All’interno di ogni movimento puoi trovare ovviamente la stessa possibilità ma per Popolarità, Data o Colore. Stesso discorso per la dicitura ARTISTI.

COLLEZIONI– In questa sezione troverai le opere d’arte suddivise per collezione dei vari musei.

TEMI– cerchi un tema per qualche attività didattica? Qualcosa da approfondire o che possa ispirarti? Ecco che questa sezione fa per te, con interessanti proposte che coinvolgono anche la cultura in senso più ampio e non strettamente artistico.

ESPERIMENTI- ci sono anche i giochi, anche se sono ancora sperimentali, ma ho trovato molto interessante tra questi il cruciverba visuale poiché coinvolge ed obbliga a cercare di comprendere le associazioni. Nella sezione esperimenti trovi molto, ma avviso che è tutto in inglese.

MEZZI ESPRESSIVI– Vuoi indagare o mostrare opere fatte con quella particolare tecnica? Questa è la sezione che fa per te (l’avessi scoperta prima).

EVENTI STORICI– perché è google art si….ma anche Culture e la cultura si forma attraverso la storia. Organizzata come Movimenti artistici, artisti e mezzi espressivi, anche qui si può cercare tramite indice alfabetico o data, offre anche video correlati.

PERSONAGGI STORICI– come per gli artisti e i movimenti artistici, anche la storia ha i suoi personaggi. Volete approfondire questo o quel personaggio? Ecco la sezione fatta per voi, si può cercare tramite indice alfabetico o data, più facilmente mostra opere artistiche che rappresentano l’evento o il personaggio (anche foto).

LUOGHI – questa sezione è incantevole. Organizzata anche questa con possibilità di indice alfabetico, mostra tantissimi luoghi, alcuni dei quali hanno solo foto, ma altri sono visitabili con google maps. Merita un’esplorazione.

ESPERIENZE GIURASSICHE

Avete mai visto un Amurosaurus da vicino? No? Ebbene qui potete! Ricostruito in 3D lo si può avvicinare ed esplorare da ogni angolazione e senza rischi per l’incolumità.

RICOSTRUZIONI 3D

Oltre ai dinosauri e altre creature estinte, si può mostrare loro la ricostruzione in 3D di altre opere storiche, a partire dalla Caverna di Chauvet con le sue pitture rupestri straordinariamente dinamiche.

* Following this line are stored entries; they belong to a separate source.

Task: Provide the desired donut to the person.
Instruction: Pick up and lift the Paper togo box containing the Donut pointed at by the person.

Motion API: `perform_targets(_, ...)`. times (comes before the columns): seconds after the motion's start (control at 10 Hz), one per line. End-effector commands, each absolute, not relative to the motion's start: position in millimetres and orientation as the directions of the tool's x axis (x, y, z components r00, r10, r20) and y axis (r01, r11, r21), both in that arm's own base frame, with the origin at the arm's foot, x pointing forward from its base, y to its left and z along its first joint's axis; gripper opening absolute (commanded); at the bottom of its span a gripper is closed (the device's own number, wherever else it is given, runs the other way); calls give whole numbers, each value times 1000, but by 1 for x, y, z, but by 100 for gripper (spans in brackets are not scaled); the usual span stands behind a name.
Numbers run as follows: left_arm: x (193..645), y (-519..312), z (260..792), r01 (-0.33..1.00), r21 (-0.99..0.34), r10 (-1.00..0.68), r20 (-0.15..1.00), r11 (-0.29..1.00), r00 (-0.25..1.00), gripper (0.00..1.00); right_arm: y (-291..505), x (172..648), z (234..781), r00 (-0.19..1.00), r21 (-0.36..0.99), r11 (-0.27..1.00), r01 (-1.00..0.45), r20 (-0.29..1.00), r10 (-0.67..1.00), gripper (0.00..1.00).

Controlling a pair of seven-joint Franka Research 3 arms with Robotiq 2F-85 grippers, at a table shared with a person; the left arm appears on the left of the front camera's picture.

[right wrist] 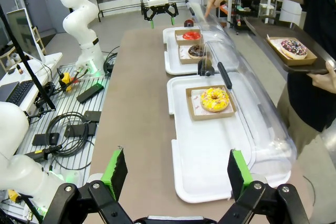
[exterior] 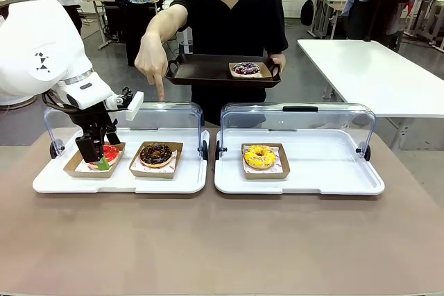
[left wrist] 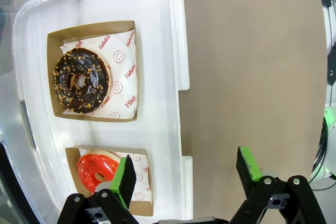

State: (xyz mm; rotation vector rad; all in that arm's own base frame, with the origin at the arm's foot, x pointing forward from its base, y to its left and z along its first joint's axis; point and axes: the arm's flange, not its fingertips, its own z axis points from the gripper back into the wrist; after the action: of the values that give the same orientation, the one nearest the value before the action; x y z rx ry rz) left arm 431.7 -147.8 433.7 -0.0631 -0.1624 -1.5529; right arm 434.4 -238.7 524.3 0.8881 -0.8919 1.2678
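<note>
Three donuts lie in cardboard trays: a red one and a chocolate sprinkled one on the left white tray, and a yellow one on the right white tray. The person holds a dark tray carrying a purple-glazed donut. Their other hand points a finger down above the chocolate donut. My left gripper hangs open just over the red donut, beside the chocolate donut. My right gripper stands open, holding nothing, above the near end of the right tray, short of the yellow donut.
Both clear lids are swung up behind the white trays. Another white table stands at the back right. Cables and gear lie on the floor beside my table. Bare brown tabletop stretches in front of the trays.
</note>
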Motion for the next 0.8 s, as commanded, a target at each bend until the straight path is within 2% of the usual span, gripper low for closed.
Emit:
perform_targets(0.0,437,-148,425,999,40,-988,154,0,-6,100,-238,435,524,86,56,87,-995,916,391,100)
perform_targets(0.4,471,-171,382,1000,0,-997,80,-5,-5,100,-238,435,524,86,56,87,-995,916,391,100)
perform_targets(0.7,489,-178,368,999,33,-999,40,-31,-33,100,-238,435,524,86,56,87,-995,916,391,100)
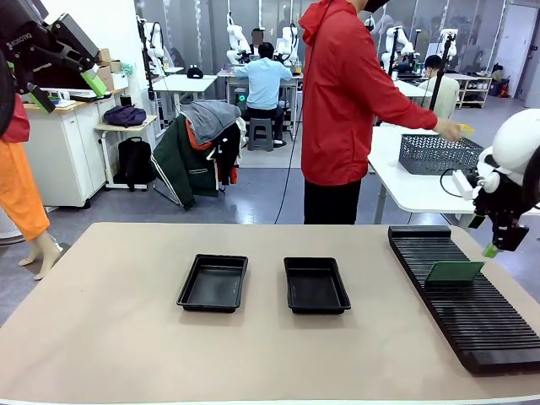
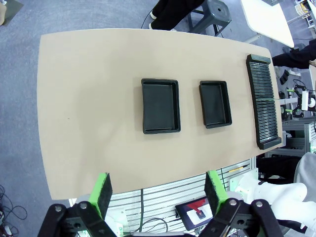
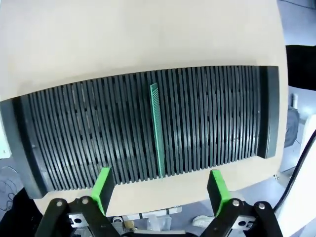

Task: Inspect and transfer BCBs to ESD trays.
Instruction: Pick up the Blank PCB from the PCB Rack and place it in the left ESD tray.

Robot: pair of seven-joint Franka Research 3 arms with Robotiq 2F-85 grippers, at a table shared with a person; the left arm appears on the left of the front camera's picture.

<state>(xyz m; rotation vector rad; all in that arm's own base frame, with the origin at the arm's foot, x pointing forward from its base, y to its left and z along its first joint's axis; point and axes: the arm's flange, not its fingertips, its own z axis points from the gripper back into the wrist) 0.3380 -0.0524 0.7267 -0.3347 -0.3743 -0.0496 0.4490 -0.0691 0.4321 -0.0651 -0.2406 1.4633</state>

Basta ricordare che se si esplora dal web bisogna selezionare la dicitura apposita “visualizza sul web”

vuoi altri modelli 3D? Nessun problema, basta visitare la galleria e ne trovi 305 di tutte le epoche per tutte le tue esigenze, dal dinosauro all’Apollo 11.

Cosa molto bella e interessante, si può aggiungere ai preferiti l’opera o qualsiasi altra cosa (dalla mostra al luogo al tema, anche la sezione 3D) cliccando sul cuore.

l’icona vicino al cuore invece copierà il link (se lo si vuole salvare per usarlo in un secondo momento)

l’icona a destra è per condividere ed apparirà questa finestra:

Per concludere, non fosse che ogni tanto l’applicazione si pianta e si chiude, le darei cinque stelle, ma da browser la si gode appieno e se collegata ad una LIM si deve solo scatenare la fantasia. I miei consigli sono:

  1. visitare virtualmente il luogo prima di mostrarlo
  2. prepararsi prima di far vedere qualsiasi cosa ai nostri studenti, visionando prima anche le opere.
  3. Salvare il link della versione web per pc tra i preferiti del browser, così non si perde un attimo a cercare. Meglio ancora se si ricorda il percorso fatto per accedere a questa o quella funzionalità che si desidera usare.

Ultimo ma primo consiglio tra tutti è …DIVERTIRSI AD ESPLORARE le potenzialità dello strumento fino a conoscerle bene, ma attenzione, pericolo ingordigia.